Work request:
Everything from the opening line of the listing below to the line that has "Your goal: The", inclusive, should be returned exactly, except the pictures.

Given data:
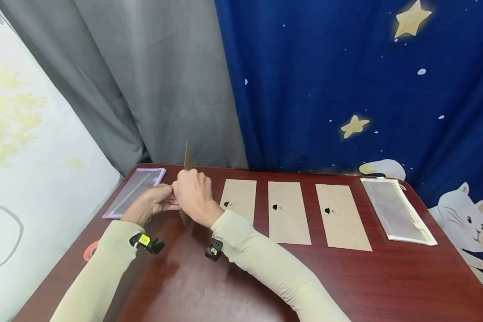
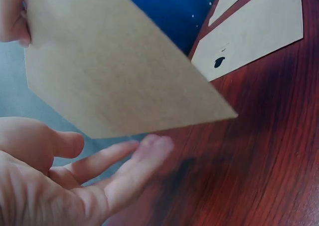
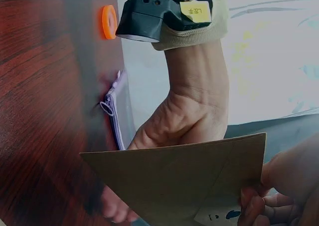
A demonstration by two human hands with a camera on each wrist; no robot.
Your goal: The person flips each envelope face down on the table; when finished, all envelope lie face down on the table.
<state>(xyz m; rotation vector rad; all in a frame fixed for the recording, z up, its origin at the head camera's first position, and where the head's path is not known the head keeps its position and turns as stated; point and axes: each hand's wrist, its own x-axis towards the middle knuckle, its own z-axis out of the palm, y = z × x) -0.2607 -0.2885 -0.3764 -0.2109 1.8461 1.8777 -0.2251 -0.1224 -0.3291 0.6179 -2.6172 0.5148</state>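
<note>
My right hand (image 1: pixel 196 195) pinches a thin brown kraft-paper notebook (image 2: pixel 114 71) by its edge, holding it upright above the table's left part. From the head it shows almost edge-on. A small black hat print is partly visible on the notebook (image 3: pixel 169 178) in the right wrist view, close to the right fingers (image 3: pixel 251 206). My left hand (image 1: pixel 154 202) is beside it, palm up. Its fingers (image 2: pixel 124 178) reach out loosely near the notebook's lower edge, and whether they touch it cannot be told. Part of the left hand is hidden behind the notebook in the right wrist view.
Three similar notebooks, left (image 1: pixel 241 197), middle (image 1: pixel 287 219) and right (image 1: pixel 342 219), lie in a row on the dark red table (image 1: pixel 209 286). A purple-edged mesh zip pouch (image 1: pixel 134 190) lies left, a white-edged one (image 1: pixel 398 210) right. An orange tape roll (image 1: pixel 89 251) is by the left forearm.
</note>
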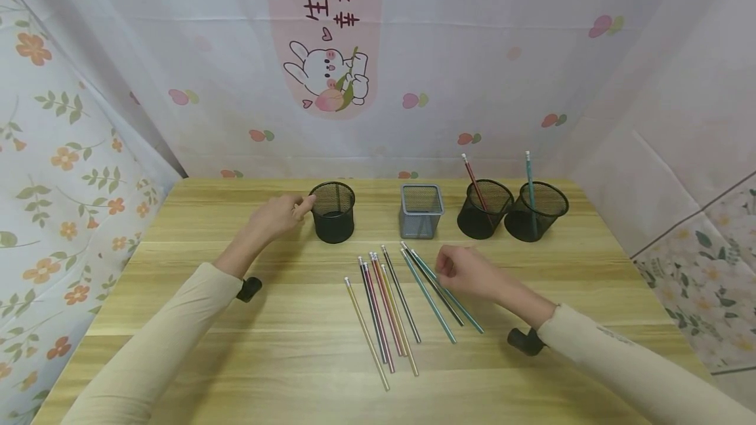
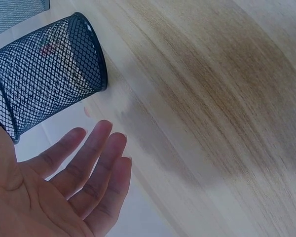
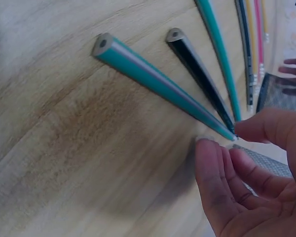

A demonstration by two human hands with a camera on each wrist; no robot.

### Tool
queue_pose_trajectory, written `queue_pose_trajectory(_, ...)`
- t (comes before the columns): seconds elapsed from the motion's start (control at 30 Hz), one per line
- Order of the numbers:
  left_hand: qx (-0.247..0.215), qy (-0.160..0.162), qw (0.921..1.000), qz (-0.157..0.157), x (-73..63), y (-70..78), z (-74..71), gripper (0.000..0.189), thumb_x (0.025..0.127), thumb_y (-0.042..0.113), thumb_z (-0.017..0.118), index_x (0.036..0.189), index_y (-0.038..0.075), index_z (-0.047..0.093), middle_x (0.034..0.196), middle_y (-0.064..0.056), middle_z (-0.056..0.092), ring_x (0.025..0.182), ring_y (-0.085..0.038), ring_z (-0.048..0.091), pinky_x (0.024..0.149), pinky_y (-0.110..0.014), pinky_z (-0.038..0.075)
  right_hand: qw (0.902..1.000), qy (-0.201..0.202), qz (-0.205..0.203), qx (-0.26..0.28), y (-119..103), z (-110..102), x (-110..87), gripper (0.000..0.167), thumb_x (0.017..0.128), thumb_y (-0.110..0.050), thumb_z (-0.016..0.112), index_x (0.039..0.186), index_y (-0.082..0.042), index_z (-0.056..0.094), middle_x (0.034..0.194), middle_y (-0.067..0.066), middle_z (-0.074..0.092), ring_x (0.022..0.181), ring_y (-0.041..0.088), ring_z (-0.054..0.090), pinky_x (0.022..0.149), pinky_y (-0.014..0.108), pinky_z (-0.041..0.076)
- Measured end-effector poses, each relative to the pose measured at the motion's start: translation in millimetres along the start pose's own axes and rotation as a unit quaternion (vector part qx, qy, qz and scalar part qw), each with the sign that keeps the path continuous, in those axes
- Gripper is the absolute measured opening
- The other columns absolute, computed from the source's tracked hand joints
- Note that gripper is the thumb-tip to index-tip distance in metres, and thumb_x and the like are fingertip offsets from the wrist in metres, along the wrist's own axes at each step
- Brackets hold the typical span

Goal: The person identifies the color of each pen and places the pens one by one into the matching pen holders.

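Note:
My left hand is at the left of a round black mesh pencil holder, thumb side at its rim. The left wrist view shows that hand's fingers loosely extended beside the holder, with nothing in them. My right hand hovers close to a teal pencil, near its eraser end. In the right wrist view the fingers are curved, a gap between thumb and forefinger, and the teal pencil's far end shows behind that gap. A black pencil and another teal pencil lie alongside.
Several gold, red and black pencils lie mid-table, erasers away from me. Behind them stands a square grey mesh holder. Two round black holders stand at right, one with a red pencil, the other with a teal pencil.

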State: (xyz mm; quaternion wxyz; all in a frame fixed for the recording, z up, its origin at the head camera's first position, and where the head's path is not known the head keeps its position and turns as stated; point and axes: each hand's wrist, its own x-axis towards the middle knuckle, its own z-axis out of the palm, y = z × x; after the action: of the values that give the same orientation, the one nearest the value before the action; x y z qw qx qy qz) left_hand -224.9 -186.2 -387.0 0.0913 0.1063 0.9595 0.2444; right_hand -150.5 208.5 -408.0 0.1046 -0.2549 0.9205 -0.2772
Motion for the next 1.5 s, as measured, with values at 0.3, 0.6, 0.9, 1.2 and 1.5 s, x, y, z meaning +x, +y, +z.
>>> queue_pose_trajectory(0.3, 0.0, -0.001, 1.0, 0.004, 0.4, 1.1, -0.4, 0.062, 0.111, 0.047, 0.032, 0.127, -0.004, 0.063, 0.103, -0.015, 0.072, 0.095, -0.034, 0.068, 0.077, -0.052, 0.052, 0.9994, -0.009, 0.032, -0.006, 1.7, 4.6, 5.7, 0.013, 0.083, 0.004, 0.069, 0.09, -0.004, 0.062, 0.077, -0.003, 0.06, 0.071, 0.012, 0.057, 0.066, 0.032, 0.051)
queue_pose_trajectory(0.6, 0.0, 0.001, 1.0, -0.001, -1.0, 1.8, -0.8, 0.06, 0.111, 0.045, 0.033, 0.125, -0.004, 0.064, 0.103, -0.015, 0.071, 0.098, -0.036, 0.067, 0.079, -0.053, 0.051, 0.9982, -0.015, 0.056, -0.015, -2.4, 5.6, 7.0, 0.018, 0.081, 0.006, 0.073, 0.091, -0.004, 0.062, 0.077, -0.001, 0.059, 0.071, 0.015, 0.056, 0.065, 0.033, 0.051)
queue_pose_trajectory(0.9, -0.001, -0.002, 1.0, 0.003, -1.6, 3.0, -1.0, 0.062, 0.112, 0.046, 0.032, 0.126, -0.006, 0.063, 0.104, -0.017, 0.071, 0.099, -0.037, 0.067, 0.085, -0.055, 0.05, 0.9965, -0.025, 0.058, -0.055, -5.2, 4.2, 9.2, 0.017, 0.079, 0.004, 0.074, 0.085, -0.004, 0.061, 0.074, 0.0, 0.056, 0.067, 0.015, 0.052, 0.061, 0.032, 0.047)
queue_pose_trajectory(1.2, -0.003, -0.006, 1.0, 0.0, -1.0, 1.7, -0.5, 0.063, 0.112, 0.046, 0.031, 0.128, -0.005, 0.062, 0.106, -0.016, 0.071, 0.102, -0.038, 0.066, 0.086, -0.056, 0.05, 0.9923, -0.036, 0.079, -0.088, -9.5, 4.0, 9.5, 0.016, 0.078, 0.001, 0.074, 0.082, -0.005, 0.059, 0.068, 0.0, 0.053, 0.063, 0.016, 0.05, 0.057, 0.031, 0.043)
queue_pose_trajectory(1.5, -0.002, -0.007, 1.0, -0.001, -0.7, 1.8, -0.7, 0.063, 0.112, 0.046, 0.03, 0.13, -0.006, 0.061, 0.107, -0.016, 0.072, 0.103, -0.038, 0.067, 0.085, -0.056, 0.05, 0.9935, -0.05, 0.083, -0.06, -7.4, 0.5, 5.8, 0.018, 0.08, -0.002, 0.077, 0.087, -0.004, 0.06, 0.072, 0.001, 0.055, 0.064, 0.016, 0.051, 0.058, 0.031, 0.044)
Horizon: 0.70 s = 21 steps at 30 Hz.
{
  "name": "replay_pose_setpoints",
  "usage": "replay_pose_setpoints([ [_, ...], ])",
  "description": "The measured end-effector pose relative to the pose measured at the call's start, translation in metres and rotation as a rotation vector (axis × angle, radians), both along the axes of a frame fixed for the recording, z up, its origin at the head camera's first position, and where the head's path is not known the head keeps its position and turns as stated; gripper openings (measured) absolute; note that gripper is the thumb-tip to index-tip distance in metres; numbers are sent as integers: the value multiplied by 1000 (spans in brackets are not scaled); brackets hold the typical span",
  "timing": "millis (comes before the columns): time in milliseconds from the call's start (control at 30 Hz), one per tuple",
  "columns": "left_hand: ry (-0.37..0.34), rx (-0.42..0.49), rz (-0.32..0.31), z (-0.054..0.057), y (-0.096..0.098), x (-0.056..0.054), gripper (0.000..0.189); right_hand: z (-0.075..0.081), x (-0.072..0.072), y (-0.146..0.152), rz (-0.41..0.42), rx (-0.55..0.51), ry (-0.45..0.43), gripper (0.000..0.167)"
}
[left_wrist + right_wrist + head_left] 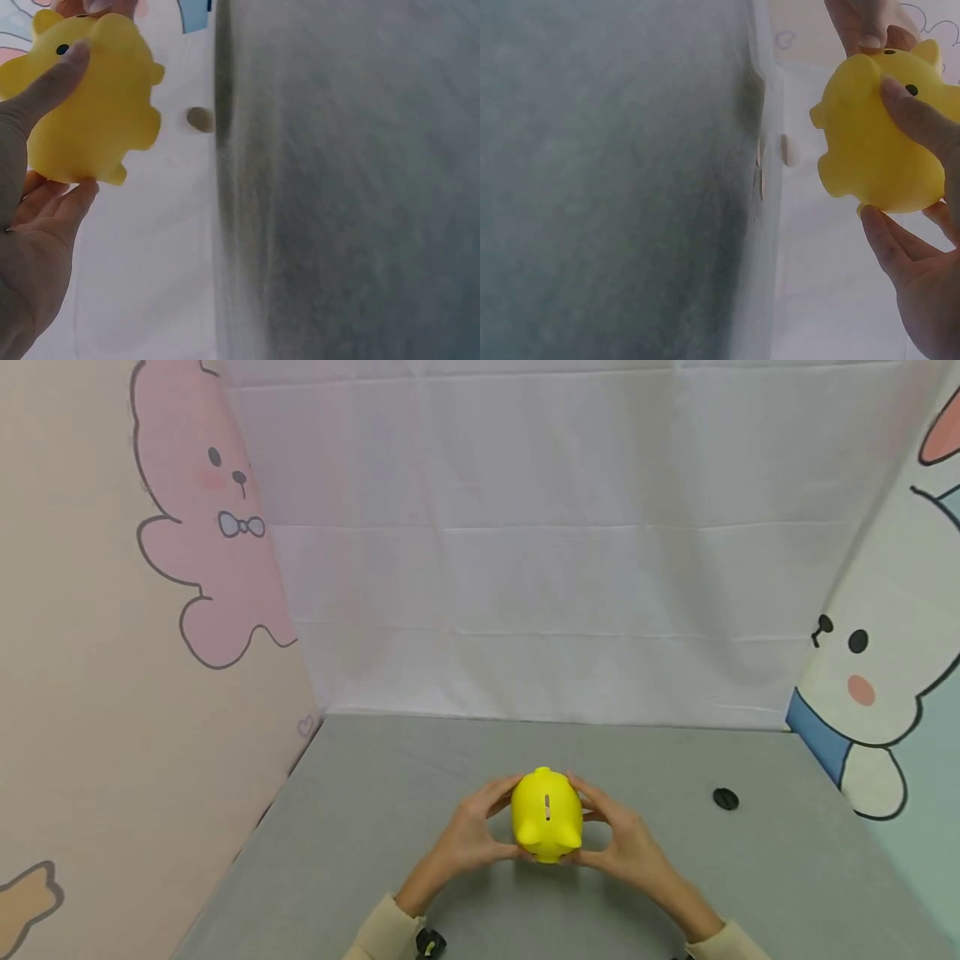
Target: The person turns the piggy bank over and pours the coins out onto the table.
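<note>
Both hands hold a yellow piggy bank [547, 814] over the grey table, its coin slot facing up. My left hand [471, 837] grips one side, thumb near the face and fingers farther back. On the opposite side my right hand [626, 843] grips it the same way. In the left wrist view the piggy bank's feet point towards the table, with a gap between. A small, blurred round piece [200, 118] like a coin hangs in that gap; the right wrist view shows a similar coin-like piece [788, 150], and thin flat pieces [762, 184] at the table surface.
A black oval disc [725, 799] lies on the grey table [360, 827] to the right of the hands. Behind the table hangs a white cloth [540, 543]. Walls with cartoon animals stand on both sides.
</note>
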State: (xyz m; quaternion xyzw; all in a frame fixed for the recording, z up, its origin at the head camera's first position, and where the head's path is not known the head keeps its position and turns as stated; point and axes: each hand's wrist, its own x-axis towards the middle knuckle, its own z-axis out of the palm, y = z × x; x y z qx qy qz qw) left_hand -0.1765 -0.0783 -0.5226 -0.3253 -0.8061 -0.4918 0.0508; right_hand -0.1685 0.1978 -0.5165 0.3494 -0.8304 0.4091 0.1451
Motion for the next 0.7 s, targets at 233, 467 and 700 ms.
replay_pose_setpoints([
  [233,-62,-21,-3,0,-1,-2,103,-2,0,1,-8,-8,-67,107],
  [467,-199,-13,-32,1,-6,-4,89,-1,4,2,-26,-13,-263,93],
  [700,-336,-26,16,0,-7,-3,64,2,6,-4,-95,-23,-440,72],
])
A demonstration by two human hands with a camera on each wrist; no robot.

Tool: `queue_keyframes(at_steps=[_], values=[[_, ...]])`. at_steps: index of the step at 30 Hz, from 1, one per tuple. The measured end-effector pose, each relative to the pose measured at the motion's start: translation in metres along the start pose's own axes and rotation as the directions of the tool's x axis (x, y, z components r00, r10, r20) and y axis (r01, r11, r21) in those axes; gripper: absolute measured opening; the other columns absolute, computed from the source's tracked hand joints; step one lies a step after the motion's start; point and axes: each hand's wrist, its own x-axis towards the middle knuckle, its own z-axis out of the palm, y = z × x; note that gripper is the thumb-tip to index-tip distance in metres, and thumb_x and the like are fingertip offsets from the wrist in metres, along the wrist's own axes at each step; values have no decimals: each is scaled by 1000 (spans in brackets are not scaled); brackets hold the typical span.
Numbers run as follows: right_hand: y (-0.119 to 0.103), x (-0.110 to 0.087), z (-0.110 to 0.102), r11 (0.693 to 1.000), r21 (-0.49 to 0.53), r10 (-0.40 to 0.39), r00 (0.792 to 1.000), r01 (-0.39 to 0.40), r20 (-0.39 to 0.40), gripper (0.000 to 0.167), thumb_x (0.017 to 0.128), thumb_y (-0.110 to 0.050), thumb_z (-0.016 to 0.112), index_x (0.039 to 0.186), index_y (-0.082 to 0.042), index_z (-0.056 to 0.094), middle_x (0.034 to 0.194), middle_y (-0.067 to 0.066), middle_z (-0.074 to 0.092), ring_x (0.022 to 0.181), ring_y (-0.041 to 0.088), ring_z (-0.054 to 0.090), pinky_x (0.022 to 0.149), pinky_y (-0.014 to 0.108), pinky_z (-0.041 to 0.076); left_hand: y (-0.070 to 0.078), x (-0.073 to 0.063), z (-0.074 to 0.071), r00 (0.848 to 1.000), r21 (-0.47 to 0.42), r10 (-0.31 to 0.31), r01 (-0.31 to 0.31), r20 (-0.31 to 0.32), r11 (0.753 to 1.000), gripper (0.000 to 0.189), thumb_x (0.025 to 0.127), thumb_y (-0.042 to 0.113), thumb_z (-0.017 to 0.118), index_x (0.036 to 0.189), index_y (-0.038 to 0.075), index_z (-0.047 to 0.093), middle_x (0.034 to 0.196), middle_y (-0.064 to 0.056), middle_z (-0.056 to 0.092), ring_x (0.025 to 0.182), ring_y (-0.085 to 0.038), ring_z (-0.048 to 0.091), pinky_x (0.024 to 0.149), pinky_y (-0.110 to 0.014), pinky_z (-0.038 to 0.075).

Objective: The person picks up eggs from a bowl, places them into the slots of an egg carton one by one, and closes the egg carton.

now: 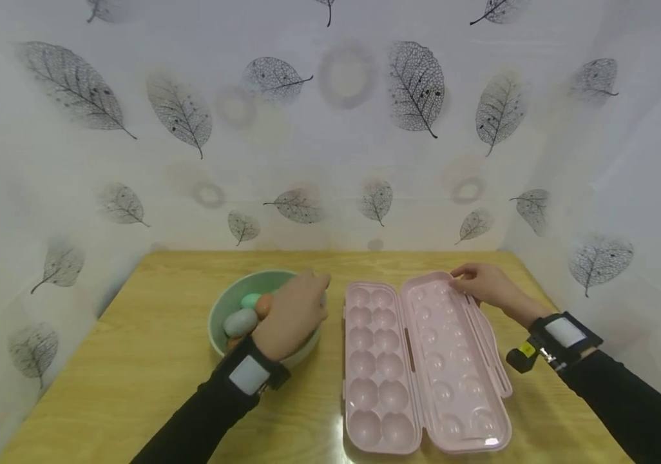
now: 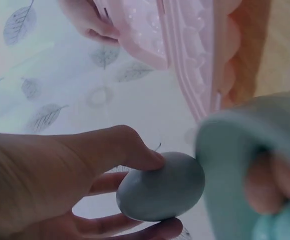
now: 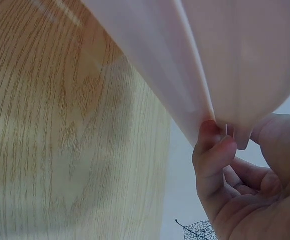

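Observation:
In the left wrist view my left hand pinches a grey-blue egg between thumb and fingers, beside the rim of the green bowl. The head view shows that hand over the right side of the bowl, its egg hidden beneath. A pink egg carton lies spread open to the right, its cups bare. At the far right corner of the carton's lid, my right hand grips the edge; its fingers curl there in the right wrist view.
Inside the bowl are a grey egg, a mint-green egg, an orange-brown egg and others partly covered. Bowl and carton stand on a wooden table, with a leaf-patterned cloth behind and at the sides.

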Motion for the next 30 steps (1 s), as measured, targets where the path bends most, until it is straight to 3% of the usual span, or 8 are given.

Written answer:
A demonstration by two human hands with a camera on each wrist; no robot.
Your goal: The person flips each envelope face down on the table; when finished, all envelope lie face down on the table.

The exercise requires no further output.